I love this quote shared by Gary Stager via the Daily Papert.
“They first learn engineering, then from there they progress to learning the ideas behind it, and then they learn the mathematics. This would be inventing, it’s a little probe toward inventing a different kind of content. It’s not a different way of teaching; it’s not pedagogy. It’s different knowledge. It’s a good example of turning knowledge – turning learning – upside-down. Instead of starting with this abstract stuff we had from the nineteenth century, let’s start with stuff that’s really engaging for the children, out of which the deeper ideas can develop.” Seymour Papert, 2004
Instead of students learning a bunch of theory, and then being able to apply it to practice, they would engage in building and in creating, which would provide a need and a motivation for the knowledge behind the thing that they are building. One thing that is missing in great degrees from our school is motivation. Why do I need to learn this math when I can see no use for it?
It’s not to say that there aren’t fascinating ideas which are worth learning without something practical to support them, but this is not the general tendency of school. We do not usually teach (with obvious exceptions being good teachers) that which is interesting. We teach practical knowledge. We tend to say, "Oh, we’d like kids to be able to be doctors. Well, what do they need to know? Let’s teach them that." with the result that students do not see the connection between what we teach, and what they can do with it.
Salehen Shovon Rahman says:
Sorry, for bringing up programming into this, but I read an article that had a similar idea to your post.
It’s titled “Nobody Wants to Learn how to Program.” People just want to jump in, try to see what there is, try to see what they can do to accomplish a task, then the theory stuff becomes something of interest if nothing can be done.
Personally, I’m guilty of teaching theory first, then the get-something-up-and-running stuff later. Time and time again, I’ve noticed people lose interest in the craft of programming. If only I started out with HTML–which will actually show them a simple page that is actually something of value– instead of going full on with Python for useless command-line programs.
Anyways, it’s an interesting read. Check it out.
http://inventwithpython.com/blog/2012/03/03/nobody-wants-to-learn-how-to-program/
April 25, 2012 — 11:10 pm
David Wees says:
The post you linked to is absolutely appropriate. Learning how to program from for/loops and variable declarations is boring, and seems useless. You have no motivation for why you would want to learn about the various structures in programming, until you see them in action. So I’d say, let students see code in action, play with it, mess around with it, and when they want to understand it better, give something they can read they will help them disect the code.
See https://davidwees.com/content/automaticity-programming-and-math where I say almost the same thing but with slightly different reasoning.
April 25, 2012 — 11:30 pm
Salehen Shovon Rahman says:
I think I know why people go as far as to teach the boring stuff first: things will become a disaster without them. People that teach the theory stuff (myself included a few months ago) had a bad personal experience when they did not apply the abstract concepts.
I know, because I had one of those bad experiences myself.
I was working on a game, and me being a completely naive programmer, put all the logic in one big class, and in one big function. No abstraction between space ships, the enemies, the bullets. Everything were arrays of “vectors” (in the game programming world, a vector is a data structure with two floating point in it. That’s it), one for the bullets, another for the enemies, and such and such.
And there was no separation of game logic, of drawing code, and audio. Worse, everything that ran the game was stuffed inside the main game loop. Never mind maintaining the code, just reading it was a mess!
I never ended up finishing the game because I gave up trying to add to it.
This is one of those things that I try to avoid.

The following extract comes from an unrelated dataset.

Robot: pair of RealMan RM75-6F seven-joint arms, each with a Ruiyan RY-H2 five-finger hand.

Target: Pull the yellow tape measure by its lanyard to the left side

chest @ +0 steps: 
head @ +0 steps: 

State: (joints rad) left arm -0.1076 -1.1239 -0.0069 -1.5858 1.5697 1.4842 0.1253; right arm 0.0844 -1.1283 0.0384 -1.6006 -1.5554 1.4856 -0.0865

And this is one of those things that I want others to avoid.
But it turns out, that’s exactly what deters people from doing what I’m trying to persuade them to do.
I think patience is key. Face it, people have to learn first, and only THEN will they appreciate a more formal theory to what they learn.
April 25, 2012 — 11:49 pm
David Wees says:
I think that was annoying to you, but you learned an important lesson – separate your code into smaller chunks as much as you can, and re-use code when you can. It’s like someone telling you, "that oven is hot." You hear the message, but you don’t get it until you burn yourself and you say, "Oh, that’s what HOT means."
April 25, 2012 — 11:53 pm
Salehen Shovon Rahman says:
Hah, your burning oven analogy is actually pretty good. 🙂 I’ll keep that in mind when I teach the next person some programming.